**Task instructions:** There is material below. Print exactly the lines starting at the line with "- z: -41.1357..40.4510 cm" and ending at the line with "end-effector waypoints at", ends included, and no others.

# # # # # # #

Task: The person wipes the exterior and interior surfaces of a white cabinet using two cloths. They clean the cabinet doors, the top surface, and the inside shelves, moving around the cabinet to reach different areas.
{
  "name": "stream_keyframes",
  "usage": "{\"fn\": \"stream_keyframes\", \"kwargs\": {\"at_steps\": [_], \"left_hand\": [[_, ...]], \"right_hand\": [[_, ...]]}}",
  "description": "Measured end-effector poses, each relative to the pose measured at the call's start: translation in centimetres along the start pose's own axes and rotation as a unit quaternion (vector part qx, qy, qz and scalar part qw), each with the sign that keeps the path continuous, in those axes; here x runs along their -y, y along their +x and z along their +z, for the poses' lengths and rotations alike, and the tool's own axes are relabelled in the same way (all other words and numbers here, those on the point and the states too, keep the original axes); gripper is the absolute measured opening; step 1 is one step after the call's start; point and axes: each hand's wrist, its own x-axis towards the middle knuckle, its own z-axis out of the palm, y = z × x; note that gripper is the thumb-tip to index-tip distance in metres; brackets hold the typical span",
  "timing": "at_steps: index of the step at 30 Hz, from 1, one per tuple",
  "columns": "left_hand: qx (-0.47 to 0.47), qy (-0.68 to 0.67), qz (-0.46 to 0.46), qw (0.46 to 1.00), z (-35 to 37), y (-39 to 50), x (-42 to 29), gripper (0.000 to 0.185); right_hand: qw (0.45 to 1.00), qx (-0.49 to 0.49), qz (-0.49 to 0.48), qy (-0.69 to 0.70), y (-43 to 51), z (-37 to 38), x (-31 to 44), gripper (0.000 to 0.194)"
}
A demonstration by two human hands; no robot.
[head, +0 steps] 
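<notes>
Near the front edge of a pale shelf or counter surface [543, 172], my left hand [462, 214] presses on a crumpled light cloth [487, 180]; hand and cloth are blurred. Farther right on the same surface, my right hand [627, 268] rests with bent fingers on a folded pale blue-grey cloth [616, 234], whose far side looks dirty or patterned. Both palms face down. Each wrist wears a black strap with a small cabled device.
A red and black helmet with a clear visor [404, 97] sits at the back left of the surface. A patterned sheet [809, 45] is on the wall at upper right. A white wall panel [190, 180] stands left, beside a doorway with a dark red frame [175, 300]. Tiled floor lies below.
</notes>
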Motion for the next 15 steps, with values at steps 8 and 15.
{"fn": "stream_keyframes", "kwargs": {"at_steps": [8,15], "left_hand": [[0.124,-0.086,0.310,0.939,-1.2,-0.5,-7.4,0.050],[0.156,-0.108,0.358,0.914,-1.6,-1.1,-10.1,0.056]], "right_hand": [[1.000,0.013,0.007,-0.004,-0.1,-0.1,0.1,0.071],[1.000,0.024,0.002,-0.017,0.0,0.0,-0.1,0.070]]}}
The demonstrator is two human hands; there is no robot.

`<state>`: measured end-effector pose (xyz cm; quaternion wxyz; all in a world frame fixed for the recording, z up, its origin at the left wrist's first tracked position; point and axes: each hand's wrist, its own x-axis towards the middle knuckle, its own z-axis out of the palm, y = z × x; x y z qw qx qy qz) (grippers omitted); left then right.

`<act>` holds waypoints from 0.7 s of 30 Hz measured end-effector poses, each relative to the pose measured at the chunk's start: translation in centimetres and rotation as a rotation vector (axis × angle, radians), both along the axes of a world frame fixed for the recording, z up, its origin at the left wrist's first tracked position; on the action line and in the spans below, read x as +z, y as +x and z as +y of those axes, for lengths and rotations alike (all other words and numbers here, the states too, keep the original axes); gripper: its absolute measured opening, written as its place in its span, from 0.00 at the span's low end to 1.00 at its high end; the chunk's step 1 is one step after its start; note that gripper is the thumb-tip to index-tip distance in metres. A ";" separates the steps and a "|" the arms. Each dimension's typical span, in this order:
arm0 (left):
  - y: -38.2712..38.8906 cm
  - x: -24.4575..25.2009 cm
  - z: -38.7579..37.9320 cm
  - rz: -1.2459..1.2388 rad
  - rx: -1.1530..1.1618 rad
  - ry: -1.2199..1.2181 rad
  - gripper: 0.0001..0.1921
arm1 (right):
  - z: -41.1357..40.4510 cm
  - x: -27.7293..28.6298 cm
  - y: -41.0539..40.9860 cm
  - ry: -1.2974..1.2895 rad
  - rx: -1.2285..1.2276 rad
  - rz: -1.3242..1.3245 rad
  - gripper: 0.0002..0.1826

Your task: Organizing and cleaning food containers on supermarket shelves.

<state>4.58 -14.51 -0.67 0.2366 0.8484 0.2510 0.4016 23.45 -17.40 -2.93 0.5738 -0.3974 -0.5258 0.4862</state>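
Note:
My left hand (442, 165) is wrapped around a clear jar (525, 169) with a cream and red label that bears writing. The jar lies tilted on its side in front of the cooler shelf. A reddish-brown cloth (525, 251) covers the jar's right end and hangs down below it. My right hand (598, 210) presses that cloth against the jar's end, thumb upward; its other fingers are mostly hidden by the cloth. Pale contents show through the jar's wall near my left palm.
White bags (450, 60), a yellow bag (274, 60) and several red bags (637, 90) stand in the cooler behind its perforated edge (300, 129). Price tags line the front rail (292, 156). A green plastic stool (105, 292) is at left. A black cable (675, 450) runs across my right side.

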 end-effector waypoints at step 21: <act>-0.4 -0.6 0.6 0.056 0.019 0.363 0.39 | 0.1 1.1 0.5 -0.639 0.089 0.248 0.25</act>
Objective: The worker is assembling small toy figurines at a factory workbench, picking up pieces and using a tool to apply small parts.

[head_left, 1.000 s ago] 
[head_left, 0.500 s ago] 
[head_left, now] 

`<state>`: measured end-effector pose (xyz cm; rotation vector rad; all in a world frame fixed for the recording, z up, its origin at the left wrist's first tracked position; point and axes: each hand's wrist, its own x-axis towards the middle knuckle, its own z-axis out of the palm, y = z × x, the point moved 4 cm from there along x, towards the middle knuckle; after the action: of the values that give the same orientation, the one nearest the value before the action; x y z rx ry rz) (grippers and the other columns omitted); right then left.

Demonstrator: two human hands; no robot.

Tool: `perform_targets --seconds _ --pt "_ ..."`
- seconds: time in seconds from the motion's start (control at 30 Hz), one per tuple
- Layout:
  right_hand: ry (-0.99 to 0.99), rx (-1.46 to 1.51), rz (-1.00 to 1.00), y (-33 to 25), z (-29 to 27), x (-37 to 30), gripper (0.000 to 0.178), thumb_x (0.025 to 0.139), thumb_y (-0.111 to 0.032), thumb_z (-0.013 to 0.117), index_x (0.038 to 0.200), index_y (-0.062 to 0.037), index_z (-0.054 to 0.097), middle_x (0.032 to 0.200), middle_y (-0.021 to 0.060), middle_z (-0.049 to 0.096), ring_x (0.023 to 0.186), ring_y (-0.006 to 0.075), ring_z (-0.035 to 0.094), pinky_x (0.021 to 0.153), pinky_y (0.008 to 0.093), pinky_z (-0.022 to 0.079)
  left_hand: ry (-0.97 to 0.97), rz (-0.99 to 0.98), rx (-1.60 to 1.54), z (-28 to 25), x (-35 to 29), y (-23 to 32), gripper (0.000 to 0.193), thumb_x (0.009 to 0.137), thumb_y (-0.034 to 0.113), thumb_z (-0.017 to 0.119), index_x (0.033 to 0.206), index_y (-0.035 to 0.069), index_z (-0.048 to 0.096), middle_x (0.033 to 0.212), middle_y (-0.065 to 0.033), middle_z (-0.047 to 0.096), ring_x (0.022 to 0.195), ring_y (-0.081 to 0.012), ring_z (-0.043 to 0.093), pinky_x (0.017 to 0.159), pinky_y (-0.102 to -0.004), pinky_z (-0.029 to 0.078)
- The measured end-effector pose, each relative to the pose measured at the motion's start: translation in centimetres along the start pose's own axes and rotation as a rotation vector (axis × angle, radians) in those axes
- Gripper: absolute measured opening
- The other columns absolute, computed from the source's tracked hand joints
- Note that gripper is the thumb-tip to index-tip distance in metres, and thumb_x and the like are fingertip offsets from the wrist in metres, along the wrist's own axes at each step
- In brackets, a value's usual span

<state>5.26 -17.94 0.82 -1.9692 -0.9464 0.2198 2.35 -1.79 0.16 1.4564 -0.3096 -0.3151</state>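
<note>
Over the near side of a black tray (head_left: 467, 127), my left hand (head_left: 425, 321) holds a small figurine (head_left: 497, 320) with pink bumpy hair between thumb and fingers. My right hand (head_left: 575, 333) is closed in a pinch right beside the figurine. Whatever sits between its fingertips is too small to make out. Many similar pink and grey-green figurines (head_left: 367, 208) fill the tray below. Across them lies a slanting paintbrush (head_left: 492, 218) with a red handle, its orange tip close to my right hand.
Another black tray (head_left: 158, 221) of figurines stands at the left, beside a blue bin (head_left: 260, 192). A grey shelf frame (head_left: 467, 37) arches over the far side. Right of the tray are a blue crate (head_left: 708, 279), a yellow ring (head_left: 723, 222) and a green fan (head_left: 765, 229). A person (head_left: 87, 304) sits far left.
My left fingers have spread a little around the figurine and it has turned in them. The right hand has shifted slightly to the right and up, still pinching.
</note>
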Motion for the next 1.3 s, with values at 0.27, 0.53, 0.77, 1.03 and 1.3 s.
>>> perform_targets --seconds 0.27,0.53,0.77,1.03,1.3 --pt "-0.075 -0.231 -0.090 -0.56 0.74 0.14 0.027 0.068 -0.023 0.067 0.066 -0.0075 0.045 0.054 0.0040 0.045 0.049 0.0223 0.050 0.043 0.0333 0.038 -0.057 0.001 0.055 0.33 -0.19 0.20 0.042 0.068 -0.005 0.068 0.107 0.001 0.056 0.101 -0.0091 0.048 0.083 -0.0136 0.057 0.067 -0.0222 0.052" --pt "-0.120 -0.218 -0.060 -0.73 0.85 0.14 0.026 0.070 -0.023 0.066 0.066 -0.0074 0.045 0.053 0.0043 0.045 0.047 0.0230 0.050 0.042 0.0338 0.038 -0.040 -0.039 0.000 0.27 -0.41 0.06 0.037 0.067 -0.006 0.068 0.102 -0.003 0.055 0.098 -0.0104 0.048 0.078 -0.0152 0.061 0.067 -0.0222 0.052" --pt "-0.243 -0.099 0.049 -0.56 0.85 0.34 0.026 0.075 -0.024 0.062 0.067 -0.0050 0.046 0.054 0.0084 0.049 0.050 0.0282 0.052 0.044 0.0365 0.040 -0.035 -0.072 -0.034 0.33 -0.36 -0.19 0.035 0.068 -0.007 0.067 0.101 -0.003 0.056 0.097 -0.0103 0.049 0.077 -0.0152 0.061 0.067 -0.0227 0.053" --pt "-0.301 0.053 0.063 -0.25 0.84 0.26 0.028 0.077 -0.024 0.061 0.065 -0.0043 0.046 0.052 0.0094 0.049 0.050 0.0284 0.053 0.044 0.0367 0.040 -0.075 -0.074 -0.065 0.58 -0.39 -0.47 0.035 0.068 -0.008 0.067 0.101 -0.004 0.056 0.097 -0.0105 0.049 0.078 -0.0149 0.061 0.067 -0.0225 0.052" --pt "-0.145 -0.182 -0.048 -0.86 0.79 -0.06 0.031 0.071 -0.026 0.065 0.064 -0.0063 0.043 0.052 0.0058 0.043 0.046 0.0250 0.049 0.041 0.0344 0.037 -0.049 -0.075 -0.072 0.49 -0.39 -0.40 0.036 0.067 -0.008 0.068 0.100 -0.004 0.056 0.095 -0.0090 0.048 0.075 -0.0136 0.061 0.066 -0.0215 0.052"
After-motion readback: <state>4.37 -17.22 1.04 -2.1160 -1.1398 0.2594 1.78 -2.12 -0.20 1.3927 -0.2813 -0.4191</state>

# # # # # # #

**Result for this exercise:**
  - z: -41.1357..40.4510 cm
  - x: -27.7293..28.6298 cm
  - y: -41.0539..40.9860 cm
  - ry: -1.2974..1.2895 rad
  - rx: -1.2285..1.2276 rad
  - rz: -1.3242..1.3245 rad
  - gripper: 0.0002..0.1826

Your task: Organizing and cleaning food containers on supermarket shelves.

<state>4.58 -14.51 -0.67 0.2366 0.8484 0.2510 0.4016 23.45 -17.40 -2.93 0.5738 -0.3974 -0.5258 0.4862</state>
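Note:
My left hand (442, 165) is wrapped around a clear jar (525, 169) with a cream and red label that bears writing. The jar lies tilted on its side in front of the cooler shelf. A reddish-brown cloth (525, 251) covers the jar's right end and hangs down below it. My right hand (598, 210) presses that cloth against the jar's end, thumb upward; its other fingers are mostly hidden by the cloth. Pale contents show through the jar's wall near my left palm.
White bags (450, 60), a yellow bag (274, 60) and several red bags (637, 90) stand in the cooler behind its perforated edge (300, 129). Price tags line the front rail (292, 156). A green plastic stool (105, 292) is at left. A black cable (675, 450) runs across my right side.
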
 end-effector waypoints at step 21: <act>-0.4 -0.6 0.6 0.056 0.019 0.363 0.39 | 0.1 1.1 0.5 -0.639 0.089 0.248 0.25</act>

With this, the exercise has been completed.